Il tecnico del Cagliari, Rolando Maran, ha parlato in conferenza stampa alla vigilia di Cagliari-Milan: «Cragno sarà convocato, ma non è ancora pronto».
Dopo 3 passi falsi consecutivi, il Cagliari è atteso alla prova del nove contro il Milan. L’anticipo della 19ª giornata di Serie A, ultima del girone di andata, si annuncia quanto mai combattuto, visto che anche i rossoneri sono particolarmente motivati dopo l’arrivo di Zlatan Ibrahimovic e sperano di recuperare punti pesanti per avvicinarsi alla zona europea. Il tecnico rossoblù Rolando Maran ha parlato in conferenza stampa alla vigilia della gara con i rossoneri, e ha rivelato di confidare in una risposta positiva dei suoi.
«A Torino non siamo partiti come volevamo, c’era da essere perfetti e non lo siamo stati.
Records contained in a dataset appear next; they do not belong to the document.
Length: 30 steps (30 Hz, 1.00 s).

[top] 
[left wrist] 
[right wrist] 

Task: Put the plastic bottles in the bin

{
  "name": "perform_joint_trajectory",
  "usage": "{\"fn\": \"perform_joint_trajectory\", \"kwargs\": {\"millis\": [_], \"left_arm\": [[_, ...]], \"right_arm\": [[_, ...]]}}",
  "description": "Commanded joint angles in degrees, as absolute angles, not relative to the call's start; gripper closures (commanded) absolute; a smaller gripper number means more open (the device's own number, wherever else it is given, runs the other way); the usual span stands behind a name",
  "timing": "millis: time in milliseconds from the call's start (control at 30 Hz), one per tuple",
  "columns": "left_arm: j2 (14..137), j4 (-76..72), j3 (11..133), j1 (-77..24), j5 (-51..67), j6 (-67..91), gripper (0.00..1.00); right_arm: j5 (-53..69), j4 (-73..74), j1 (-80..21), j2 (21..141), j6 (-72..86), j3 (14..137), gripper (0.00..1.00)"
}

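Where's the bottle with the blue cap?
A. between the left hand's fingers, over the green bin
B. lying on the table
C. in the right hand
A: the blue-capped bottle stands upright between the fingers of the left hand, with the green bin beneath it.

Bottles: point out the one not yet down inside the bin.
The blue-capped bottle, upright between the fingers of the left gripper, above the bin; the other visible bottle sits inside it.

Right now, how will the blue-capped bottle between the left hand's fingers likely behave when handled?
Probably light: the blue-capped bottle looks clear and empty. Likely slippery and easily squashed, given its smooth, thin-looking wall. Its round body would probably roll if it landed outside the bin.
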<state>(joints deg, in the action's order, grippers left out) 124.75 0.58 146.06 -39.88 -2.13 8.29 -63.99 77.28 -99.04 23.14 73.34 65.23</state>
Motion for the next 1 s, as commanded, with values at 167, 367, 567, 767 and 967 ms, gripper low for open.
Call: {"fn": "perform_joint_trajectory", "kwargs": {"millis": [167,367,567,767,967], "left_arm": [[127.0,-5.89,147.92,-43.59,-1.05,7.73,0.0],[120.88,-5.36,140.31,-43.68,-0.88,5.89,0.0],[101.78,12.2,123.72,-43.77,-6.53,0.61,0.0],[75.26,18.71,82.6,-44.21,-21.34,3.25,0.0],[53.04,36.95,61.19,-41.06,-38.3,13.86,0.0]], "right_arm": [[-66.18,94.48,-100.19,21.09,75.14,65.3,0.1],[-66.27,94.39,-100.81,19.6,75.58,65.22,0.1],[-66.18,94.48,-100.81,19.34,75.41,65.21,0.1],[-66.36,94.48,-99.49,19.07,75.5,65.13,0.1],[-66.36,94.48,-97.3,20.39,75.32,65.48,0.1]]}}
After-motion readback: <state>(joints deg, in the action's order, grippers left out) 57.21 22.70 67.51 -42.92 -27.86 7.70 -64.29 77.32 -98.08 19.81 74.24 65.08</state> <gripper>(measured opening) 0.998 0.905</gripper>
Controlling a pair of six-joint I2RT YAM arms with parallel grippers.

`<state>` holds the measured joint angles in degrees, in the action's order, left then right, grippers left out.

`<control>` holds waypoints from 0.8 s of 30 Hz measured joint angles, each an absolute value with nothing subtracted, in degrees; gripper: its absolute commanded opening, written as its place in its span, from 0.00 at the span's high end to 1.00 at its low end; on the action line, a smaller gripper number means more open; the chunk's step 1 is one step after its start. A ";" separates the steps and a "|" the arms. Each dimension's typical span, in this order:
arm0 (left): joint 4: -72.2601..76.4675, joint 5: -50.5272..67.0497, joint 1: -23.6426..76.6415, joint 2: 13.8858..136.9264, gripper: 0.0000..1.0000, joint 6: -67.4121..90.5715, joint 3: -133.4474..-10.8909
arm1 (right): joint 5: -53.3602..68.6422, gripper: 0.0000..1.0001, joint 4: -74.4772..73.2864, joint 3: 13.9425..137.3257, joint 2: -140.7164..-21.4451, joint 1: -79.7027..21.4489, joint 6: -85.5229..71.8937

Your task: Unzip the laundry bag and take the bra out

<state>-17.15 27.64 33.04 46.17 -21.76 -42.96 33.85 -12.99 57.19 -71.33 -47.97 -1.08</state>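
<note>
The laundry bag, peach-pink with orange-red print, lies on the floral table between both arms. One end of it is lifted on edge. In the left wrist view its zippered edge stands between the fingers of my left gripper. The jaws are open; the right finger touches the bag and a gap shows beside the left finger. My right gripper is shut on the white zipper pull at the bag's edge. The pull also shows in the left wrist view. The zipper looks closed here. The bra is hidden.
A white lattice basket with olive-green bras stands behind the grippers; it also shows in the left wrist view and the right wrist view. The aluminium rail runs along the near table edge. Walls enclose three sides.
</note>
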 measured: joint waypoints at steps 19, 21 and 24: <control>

Ci abbiamo messo del nostro e abbiamo trovato una Juve in forma, ma tutto questo ci ha dato rabbia ed alta concentrazione durante la settimana. Ora dobbiamo confermare tutto questo in campo».
Fra i convocati sarà presente un po’ a sorpresa anche Alessio Cragno, ma Maran precisa: «Contro il Milan non ci saranno Pavoletti, Ragatzu, Ceppitelli, Cacciatore e Mattiello, gli altri ci saranno: Cragno lo portiamo con noi per onore di firma per fargli sentire l’aria dello spogliatoio, ma non è ancora pronto. Purtroppo Alessio non ha ancora fatto un allenamento pieno con la squadra, valuteremo giorno dopo giorno. Tutti hanno lavorato nel modo migliore e dobbiamo rimetterci a posto con la testa verso i nostri obiettivi. Ci sarà anche Ladinetti che è squalificato con la Primavera».
I rossoneri saranno un avversario da prendere con le molle: «Ora è difficile dare un giudizio sul Milan, cambiano tanto e cambiano anche le dinamiche: hanno potenziale e tecnica notevole, hanno un allenatore bravo e possono solo crescere. L’arrivo di Ibrahimovic? Quando un campionato annovera tanti campioni ne trae beneficio tutto il sistema. Ibra è un campione, ha caratteristiche importanti ed è un riferimento: dovremo essere bravi a sporcargli ogni rifornimento, essere bravi in copertura e stare concentrati. Giochiamo l’unica partita in casa di questo mese, davanti ai nostri tifosi, e questo deve darci qualcosa in più».
Quindi un bilancio su quanto fatto finora dalla squadra: “Dobbiamo cancellare il momento negativo con tre sconfitte, serve un risultato importante per dimostrare che siamo ancora quelli di prima. A prescindere da come andrà chiuderemo al 6° posto il girone di andata, un risultato prestigioso contro il Milan sarebbe la ciliegina sulla torta. Quando una squadra segna 16 volte su 18 penso sia un dato importante, vuol dire che riusciamo sempre a impensierire le difese: domenica mi è dispiaciuto non segnare, potevamo fare meglio sul possesso e sulla costruzione. Quando riesci a fare meglio su quegli aspetti difendi anche meglio e in questo con la Juve siamo mancati. Domani dovremo tornare a incidere in maniera sostanziale».
Quindi un giudizio sullo stato di forma dell’uruguayano Nandez: «L’ho visto in ripresa, – ha dichiarato Maran – aveva bisogno in maniera forte di recuperare perché non si era mai fermato dal campionato argentino. Io lo vedo nettamente meglio rispetto a prima della sosta». Nessuna valutazione invece sulle partenze di Deiola, Pinna e Aresti nel calciomercato di gennaio: «Non mi piace parlare di calciomercato prima di una partita, – ha affermato il tecnico trentino – voglio parlare soltanto di questa gara importante con il Milan. Mi piace sottolineare però come questi tre ragazzi abbiano dato tanto in allenamento e il merito del rendimento della squadra lo si deve anche a loro: per questo voglio fare loro un in bocca al lupo per il proseguo della loro carriera».